Эта ночь была прикосновением той Радости, «когда тебе наплевать и на время, и на смерть», она была из разряда последних вещей, ибо «последние вещи человека постигаются не поддающимся определению знанием», и эта ночь осеннего детства подарила автора исключительным правом признания в постскриптуме: «Я знаю, не зная, откуда знаю, – радости живут и дышат вечно».
Юрий Иваск. 1980-е гг.
«Повесть о стихах» отнюдь не исповедальна. Это скорее эскиз души. В ней сосредоточены образы и движения нарождающегося мироощущения, отсветы неомрачённых горизонтов ранней поры, совсем немного о молодости и почти ничего о всей последующей долгой жизни. Чувствуется чёткое разделение на те дольние радости, что автор открыл читателю, и те, что он предпочёл навсегда унести с собой. Но и те и другие, по его убеждению, воссияют в нездешней твердыне обещанного Апокалипсисом Нового Иерусалима, блеснут хотя бы крохотным кристалликом в этих воздвигнутых нашими звёздными минутами стенах, что сложены из перечисляемых Иваском самоцветов. «Радуйся, родившийся и ещё живущий, – вдруг обращается автор к нам как бы непосредственно из потусторонья, – и благодари Бога, пока сил хватит. Боль снимет смерть, но ни одна радость не умрёт и останется сиять где-то, вне времени…»

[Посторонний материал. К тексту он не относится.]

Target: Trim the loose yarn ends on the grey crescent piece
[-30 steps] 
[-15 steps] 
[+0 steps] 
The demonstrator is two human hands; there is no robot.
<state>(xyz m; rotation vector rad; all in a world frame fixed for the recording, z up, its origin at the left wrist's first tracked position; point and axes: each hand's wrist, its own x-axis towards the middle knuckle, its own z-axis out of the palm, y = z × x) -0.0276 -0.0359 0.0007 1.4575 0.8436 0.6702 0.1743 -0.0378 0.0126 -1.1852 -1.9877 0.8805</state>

В последней главе – «Нашествия» – Иваск, верный врождённому чувству упорядоченности, приводит долгий благодарственный перечень подаренных ему радостей земных. Он составил его в третий день своего «Страшного Суда, когда блаженно таял от недоедания за колючей проволокой, с простреленной ногой». В литературном отношении автокомментарии в конце книги несколько уступают основному тексту, но такова уж была натура Иваска: он не мог не объяснить (подобно тому, как поступают преподаватели с тугодумами), что он, собственно, имел в виду, опасался быть неверно понятым. Возможно, эту обстоятельность он унаследовал от милого его сердцу XVIII века, странно сочетавшего свои блистательные порывы с угловатой рациональностью (вспомним скрупулёзные примечания Державина к его громоподобным одам).
Но ничего ни убавить, ни прибавить к свету сухановской лунной ночи: «Неясно брезжилось: что-то ещё есть, кроме нашего бывания, а что именно – и сейчас не знаю: небывалое счастье? неведомая свобода? Вырваться бы туда… А, пожалуй, нет, – ещё рано. Страшно не только то, что оттуда нет возврата, всего страшнее, что и возвращаться не захочется! Лучше было бы обождать, а всё же хорошо, что была та волшебная ночь: угольно чернела, матово сияла и пахла опятами. Была она и, несомненно, есть».
Это самая сокровенная, самая высокая нота «Повести о стихах». Она-то и продолжает наполнять воздух за последней её страницей.
АЛЕКСАНДР РАДАШКЕВИЧ
Юрий Иваск. Повесть о стихах. Послесловие Дмитрия Бобышева. Нью-Йорк, «Руссика», 1987.